When the Brand Spokesperson Fails

January 15, 2010

Uh-oh! Subway’s “I lost weight by eating at Subway” spokesperson Jared Fogle has put on 30 pounds. For years, Jared has been a symbol for everyday folk who want a healthier fast food alternative.

He attributes some of his weight gain to falling in love, causing his attention to focus elsewhere – but that false claim has been used by lovebirds for decades. Like many, he probably just lost track of his food intake and exercise output and packed on the pounds. That doesn’t mean he’s a bad guy, but it does raise the question – what’s Subway going to do now that he no longer embodies the brand image?

Jared is packing more than a suitcase.

Hmph. A quandary …

When Kirstie Alley didn’t find success with Jenny Craig, they dropped her like a hot potato and her weight is still being discussed in gossip mags. I understand from a brand perspective that they want to display successful results with their spokespeople. But let’s think about this for a minute.

Both Subway and Jenny Craig market to people who struggle with their weight, right? I’ll bet most of these folks have tried several different avenues before essentially inventing the Subway approach or signing up for Jenny Craig. It’s human nature to see before/after results, get excited and think, “Yep — this is my ticket.” Sometimes it works, sometimes it doesn’t. So what message does it send to people when the company you trust to help get your weight back on track shies away from someone who fell off the wagon or didn’t achieve and maintain the right results?

Yes, people do expect more from a company spokesperson (heck, you’re paid a lot of money to help bring the brand proposition to life). But here’s another thing to consider: spokespeople are just like you and me. They have ups and they have downs, and when dealing with weight, it can be a struggle – especially if you live your life in the limelight.

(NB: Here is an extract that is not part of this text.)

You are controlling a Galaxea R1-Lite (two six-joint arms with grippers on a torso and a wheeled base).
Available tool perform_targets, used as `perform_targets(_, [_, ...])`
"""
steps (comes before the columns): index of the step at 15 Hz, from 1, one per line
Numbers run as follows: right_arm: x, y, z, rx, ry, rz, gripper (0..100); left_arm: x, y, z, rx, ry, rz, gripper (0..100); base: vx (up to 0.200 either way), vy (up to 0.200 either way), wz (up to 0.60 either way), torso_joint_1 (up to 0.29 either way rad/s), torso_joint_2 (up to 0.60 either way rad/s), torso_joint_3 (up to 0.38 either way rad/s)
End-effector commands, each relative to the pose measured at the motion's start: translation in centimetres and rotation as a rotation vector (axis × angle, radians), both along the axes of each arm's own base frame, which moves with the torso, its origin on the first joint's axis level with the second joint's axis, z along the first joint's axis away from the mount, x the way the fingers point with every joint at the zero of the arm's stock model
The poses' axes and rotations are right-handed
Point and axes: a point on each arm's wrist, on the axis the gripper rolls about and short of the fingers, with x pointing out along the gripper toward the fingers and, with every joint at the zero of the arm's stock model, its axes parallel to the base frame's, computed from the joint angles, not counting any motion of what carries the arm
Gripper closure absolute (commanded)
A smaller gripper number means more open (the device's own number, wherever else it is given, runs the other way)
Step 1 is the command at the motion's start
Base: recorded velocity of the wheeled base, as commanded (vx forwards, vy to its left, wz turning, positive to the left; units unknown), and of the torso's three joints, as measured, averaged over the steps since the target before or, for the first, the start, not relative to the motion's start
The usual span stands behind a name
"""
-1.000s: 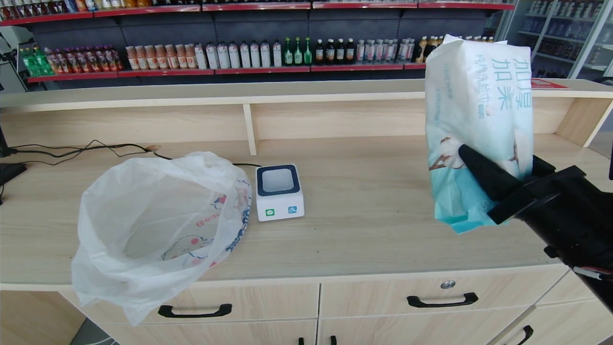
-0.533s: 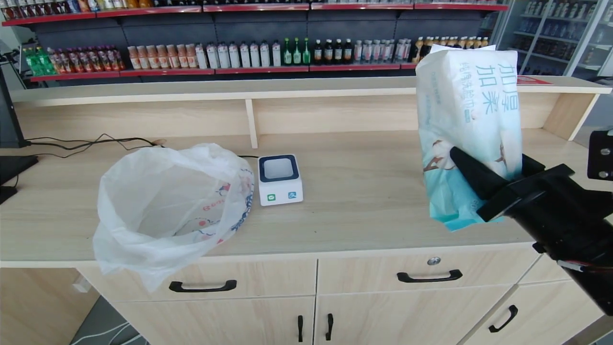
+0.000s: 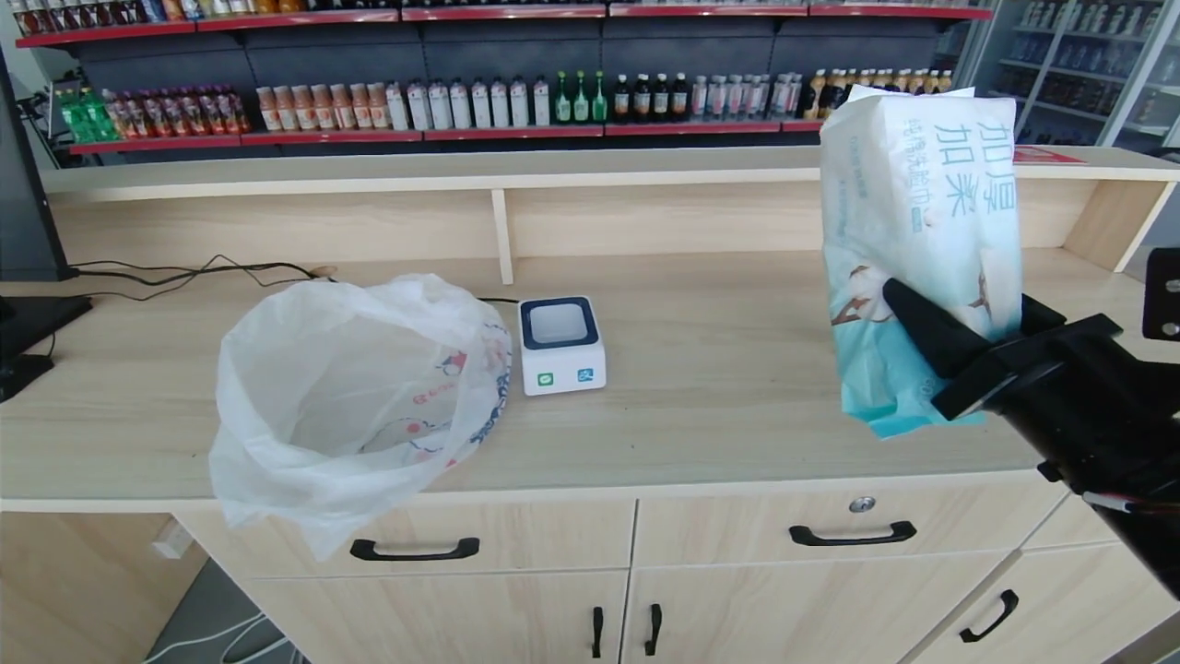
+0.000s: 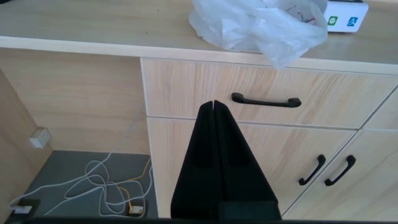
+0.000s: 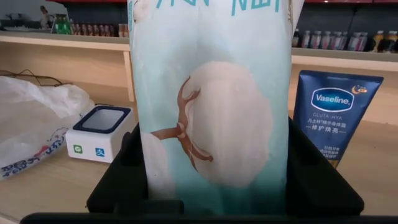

So here’s a thought: What about supporting these spokespeople in their quest to lose the weight again? What about creating an online support system with help from the celebrities that can be used by everyone who struggles with yo-yo weight issues? What about letting your target audience know that like everyone else, these people have ups and downs and because YOU, as a company, are interested in attracting customers through promises of thinness (and happiness), you might also help them continue on their quest to stay healthy and keep the weight off?

Would it work? Does it require a big shift from a branding perspective? Does it take away from your original message? Discuss.